## Work task
Give back all of the data exactly as written.

## Material provided
= = = = = = =
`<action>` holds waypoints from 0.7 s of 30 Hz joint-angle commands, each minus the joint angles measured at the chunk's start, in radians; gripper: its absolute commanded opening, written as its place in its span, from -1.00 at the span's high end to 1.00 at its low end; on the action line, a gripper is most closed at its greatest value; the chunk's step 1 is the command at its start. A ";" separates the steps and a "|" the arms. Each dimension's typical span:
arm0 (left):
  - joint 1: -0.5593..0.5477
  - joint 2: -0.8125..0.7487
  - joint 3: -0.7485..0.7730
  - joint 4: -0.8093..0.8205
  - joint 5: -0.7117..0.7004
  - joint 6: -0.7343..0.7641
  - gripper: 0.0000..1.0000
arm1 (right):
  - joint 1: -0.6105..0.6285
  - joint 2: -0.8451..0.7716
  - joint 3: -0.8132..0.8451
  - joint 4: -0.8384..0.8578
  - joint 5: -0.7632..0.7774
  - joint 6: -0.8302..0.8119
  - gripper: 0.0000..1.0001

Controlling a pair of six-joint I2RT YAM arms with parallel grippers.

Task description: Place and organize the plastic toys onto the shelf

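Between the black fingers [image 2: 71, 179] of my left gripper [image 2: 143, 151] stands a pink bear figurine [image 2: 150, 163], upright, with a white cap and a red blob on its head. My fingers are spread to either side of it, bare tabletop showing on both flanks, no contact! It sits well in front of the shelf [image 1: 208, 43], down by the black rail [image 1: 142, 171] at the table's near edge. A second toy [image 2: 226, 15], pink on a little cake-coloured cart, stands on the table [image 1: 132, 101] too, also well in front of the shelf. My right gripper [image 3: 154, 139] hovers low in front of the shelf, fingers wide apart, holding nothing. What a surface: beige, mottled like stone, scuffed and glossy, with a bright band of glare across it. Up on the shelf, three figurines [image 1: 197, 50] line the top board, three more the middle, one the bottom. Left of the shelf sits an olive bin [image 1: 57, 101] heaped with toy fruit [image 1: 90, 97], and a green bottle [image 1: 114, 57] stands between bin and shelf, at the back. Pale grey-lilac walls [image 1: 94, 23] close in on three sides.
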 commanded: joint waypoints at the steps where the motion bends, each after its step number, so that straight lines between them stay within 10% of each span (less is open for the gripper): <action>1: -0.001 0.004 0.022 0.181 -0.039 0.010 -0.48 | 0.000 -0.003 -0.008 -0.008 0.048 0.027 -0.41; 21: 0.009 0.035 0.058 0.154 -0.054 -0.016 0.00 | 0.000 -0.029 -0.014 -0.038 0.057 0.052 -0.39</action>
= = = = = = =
## Response to this task
`<action>` holds waypoints from 0.7 s of 30 Hz joint-angle commands, each minus the joint angles measured at the chunk's start, in radians; gripper: its absolute commanded opening, written as its place in its span, from -1.00 at the span's high end to 1.00 at its low end; on the action line, a gripper is most closed at its greatest value; the chunk's step 1 is the command at its start. A ";" separates the steps and a "|" the arms. Each dimension's typical span:
arm0 (left):
  - joint 1: -0.5593..0.5477
  - joint 2: -0.8125..0.7487
  - joint 3: -0.7485..0.7730
  - joint 4: -0.8093..0.8205
  - joint 5: -0.7117..0.7004
  - joint 6: -0.7343..0.7641
  - gripper: 0.0000..1.0000
arm1 (right):
  - joint 1: -0.6105..0.6285
  - joint 2: -0.8451..0.7716
  - joint 3: -0.8132..0.8451
  - joint 4: -0.8384..0.8578
  - joint 5: -0.7632..0.7774
  - joint 6: -0.8302..0.8119
  - gripper: 0.0000..1.0001

Controlling a pair of six-joint I2RT YAM arms with parallel grippers.

Task description: Place and organize the plastic toys onto the shelf

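Between the black fingers [image 2: 71, 179] of my left gripper [image 2: 143, 151] stands a pink bear figurine [image 2: 150, 163], upright, with a white cap and a red blob on its head. My fingers are spread to either side of it, bare tabletop showing on both flanks, no contact! It sits well in front of the shelf [image 1: 208, 43], down by the black rail [image 1: 142, 171] at the table's near edge. A second toy [image 2: 226, 15], pink on a little cake-coloured cart, stands on the table [image 1: 132, 101] too, also well in front of the shelf. My right gripper [image 3: 154, 139] hovers low in front of the shelf, fingers wide apart, holding nothing. What a surface: beige, mottled like stone, scuffed and glossy, with a bright band of glare across it. Up on the shelf, three figurines [image 1: 197, 50] line the top board, three more the middle, one the bottom. Left of the shelf sits an olive bin [image 1: 57, 101] heaped with toy fruit [image 1: 90, 97], and a green bottle [image 1: 114, 57] stands between bin and shelf, at the back. Pale grey-lilac walls [image 1: 94, 23] close in on three sides.
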 commanded: joint waypoints at the steps where the motion bends, each after its step number, so that straight lines between them stay within 10% of each span (less is open for the gripper): <action>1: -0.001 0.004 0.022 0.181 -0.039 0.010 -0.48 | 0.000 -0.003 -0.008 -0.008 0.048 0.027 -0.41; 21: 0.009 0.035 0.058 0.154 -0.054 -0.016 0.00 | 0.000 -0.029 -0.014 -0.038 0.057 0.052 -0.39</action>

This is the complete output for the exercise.